According to the respondent, two Croatian police officers (described by the respondent as “the regular ones with blue uniforms”) approached and apprehended the group in the Rudopolje area along the D52 road [44.842672, 15.469452]. After some time, these officers loaded the group into two separate vans, which they were kept inside for around. four hours and then took them to a police check point, about an hour away from Rudopolje (the group did not know the exact location of the check point as they were locked inside vans without windows).

At the police station the people were not interrogated, and their fingerprints and photos were not taken. They asked if they could have water and food but their request was denied.

After thirty minutes spent at the police check point, 6 police officers (one woman and five men, wearing dark clothes and black masks) with three dogs (German shepherd breed) put the group in a larger van and drove them near the Bosnian border, about two hours of walking from the Kulen Vakuf area.

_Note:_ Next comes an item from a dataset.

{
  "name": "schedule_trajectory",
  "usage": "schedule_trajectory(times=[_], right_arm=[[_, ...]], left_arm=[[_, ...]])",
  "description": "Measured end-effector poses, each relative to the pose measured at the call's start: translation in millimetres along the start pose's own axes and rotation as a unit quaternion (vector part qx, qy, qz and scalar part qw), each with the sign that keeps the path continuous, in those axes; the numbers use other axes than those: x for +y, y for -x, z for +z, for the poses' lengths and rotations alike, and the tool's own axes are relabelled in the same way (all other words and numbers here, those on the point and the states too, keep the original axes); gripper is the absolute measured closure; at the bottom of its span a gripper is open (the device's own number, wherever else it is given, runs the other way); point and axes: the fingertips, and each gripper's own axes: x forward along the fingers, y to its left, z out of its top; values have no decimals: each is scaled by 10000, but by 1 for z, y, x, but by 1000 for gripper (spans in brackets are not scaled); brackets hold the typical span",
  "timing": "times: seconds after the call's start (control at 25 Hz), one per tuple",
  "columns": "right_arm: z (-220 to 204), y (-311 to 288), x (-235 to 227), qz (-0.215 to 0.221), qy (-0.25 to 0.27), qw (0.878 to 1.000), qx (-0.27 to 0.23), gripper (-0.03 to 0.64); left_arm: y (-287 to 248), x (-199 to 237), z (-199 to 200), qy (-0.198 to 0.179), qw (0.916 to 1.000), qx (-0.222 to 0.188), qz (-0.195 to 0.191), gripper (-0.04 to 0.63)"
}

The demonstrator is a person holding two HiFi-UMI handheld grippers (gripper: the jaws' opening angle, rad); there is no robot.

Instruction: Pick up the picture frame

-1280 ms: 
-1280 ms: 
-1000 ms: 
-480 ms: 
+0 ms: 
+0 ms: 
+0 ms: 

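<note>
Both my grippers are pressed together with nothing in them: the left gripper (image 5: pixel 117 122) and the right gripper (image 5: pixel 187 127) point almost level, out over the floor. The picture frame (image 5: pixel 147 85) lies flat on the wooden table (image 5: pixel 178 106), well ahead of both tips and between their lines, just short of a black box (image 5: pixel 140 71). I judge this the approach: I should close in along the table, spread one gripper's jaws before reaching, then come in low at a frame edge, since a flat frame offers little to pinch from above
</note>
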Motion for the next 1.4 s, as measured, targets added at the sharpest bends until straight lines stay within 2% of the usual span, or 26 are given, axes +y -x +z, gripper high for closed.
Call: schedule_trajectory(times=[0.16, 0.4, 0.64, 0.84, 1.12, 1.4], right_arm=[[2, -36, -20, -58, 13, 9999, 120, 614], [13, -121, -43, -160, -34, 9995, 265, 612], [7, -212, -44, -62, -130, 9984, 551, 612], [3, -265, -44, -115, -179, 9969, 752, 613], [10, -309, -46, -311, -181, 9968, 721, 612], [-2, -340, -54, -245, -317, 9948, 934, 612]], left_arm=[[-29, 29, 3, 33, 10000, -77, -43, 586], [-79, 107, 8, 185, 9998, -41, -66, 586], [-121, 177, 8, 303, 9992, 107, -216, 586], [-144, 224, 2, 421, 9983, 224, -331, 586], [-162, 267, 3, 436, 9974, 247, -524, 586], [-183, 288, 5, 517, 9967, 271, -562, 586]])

The two respondents remember the name of one of the policemen, Dino, who was among the two who initially apprehended them near Rudopolje and was the same officer who assisted in pushing them back to Bosnia-Herzegovina.

After being locked up for an hour in the van, the group was ordered to get out of the van. At this point, the respondent described that the police told them to put their belongings in a ditch and then they set these things on fire. The officers then ordered them to line up in front of a tree-lined path (the respondents states that there were tree trunks obstructing the passage and that the path was so narrow that it was impossible for two people to pass) and yelled at them to run towards BiH one by one. When the last one of them (one of the respondents) was entering the path, a policeman unleashed the dogs and the respondent was attacked and bitten from behind by one of the dogs.

The respondent’s backside of being bitten by a Croatian police dog on 11 August

Once arrived in Bihać and obtained access to TRC Bira, the respondent was taken to the hospital to disinfect the wound and then immediately returned to the camp and underwent antibiotic treatment.